二人の目線の先には、一人の子供が立っていた。
一瞬目を疑った。こんな物騒な場所に子供が突っ立っていたことに――ではない。
その余りにも異質で奇抜な姿に、だ。
その体格に不釣り合いで異質な黒い鉄仮面とも兜とも知れない物に顔を包んでいるため性別は分からない。ただ、そのミスマッチな兜の奥は何もないかのような漆黒に染まっており、それが得体の知れない恐怖をかきたたせる。手には本物の西洋剣にしか見えない大きな剣を持っており、それの腹を器用に使ってろくでなしを倒していたようだ。その証拠に刃にも男達にも血液は付着していない。
そこまで考えて俺は自分がいかにおかしい事を考えているかに気付いた。
俺は馬鹿か。小学生みてぇなガキが何で兜をかぶって剣を振り回してろくでなし共相手に無双するなんてあるはずがないだろう。しかし何度目をこすっても頬を抓っても、その子供はそこにいた。
それどころか子供を捕まえようと近づいた二人の内一人の顔を剣の腹でひっぱたき、もう一人が咄嗟に銃を構える寸前にその男の鳩尾を殴り抜いた。
間違いない。中身が本当にまともな人間かは分からないが、あの子供は確かにここに存在して馬鹿どもを叩きのめしている。ノされた連中は一様に意識を失い薄汚いアスファルトの上に倒れ伏していた。

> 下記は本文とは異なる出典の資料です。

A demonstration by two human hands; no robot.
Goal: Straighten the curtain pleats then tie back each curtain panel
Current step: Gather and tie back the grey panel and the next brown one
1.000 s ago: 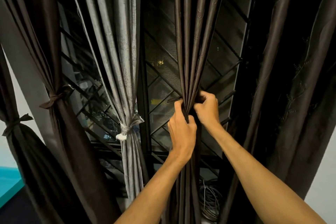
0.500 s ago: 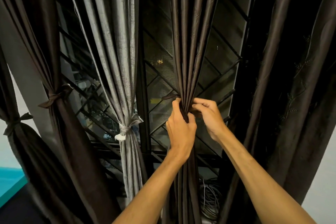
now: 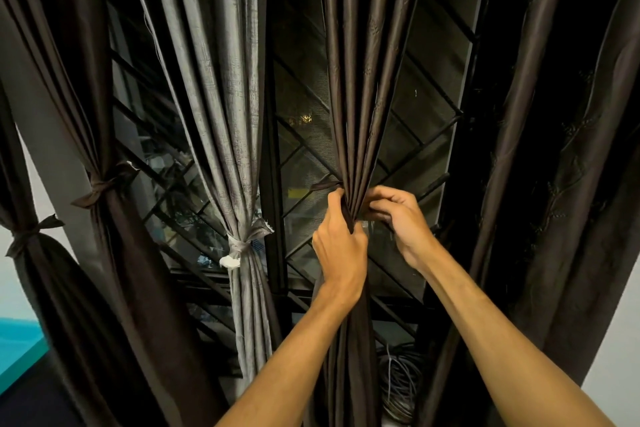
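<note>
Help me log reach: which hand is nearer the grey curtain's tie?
Left. The left hand grips the brown panel to the right of the grey tie; the right hand pinches that panel's far side, farther off.

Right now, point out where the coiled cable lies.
Head view, bottom, right of centre: the coiled cable sits low, just right of the gathered dark curtain panel.

Dk-brown curtain panel — faint leaf motif, silver-grey curtain, black diamond-lattice grille, teal surface
</note>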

そこで腰抜仲間の我が相棒が気付く。あの少年が被っている兜は、俺達の仕事を邪魔したあの漆黒の鎧と同じ奴だ。つまりあの少年は・・・
((しっこくジュニア・・・だと・・・!?))
体格的に見てもご本人ではないのは間違いないだろう。まさかのお子さん登場に、俺達はしばし呆然とするしかなかった。そしてその厳つい兜を取った少年は、そのくりっとした可愛らしい目をこちらに向け、子供特有の高い声で 何事もなかったかのようにこう話しかけてくるのである。
「おじさんたち、だいじょうぶ?」
その日、俺達は神ではなく天使に逢ったのだ。・・・ギャップ萌えだと言われたら否定は出来ないが。
《少年、顔を隠したのに自分から晒してどうする》
(あっ・・・うっかり)
まぁ、あれだ。とにかく・・・俺達はその日から誰にも襲われなくなった。
そしてその日から、この町には変な噂が流れるようになったんだ。
曰く、それは年端もいかない子どもである。
曰く、それは誰かが虐げられている時に現れる。
曰く、それは顔を隠すように漆黒の兜を付けている。